PROBLEM DESCRIPTION
Transcribe the following entries word for word. End with the line where "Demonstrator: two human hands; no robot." appears.

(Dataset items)
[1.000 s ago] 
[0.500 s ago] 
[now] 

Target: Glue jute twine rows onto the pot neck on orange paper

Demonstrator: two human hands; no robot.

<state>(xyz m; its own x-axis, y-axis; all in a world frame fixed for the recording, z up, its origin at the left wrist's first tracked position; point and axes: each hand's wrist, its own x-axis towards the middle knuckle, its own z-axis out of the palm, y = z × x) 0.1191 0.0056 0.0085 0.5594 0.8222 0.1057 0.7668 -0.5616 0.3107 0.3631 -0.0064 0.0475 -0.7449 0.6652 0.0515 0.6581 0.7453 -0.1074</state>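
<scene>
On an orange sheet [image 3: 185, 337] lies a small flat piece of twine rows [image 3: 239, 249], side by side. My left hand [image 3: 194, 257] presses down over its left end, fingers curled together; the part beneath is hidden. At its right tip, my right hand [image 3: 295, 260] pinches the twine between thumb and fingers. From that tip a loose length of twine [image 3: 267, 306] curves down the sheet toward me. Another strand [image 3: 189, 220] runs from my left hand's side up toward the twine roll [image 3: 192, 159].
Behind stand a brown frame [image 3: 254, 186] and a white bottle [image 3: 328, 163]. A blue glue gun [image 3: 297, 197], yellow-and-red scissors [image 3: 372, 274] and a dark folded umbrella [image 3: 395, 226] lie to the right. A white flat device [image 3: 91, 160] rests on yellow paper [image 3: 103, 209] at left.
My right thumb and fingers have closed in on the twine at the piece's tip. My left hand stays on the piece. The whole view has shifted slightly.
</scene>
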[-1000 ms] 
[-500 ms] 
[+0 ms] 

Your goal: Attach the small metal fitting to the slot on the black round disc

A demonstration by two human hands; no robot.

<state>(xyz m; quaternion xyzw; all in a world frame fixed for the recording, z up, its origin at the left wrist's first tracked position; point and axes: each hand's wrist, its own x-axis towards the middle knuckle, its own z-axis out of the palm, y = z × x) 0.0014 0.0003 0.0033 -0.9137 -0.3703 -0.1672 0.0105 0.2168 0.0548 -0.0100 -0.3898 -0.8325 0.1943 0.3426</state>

ANSWER BOX
[1.000 s ago] 
[0.500 s ago] 
[now] 

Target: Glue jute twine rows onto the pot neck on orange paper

Demonstrator: two human hands; no robot.

The exercise is done, with nothing left to add.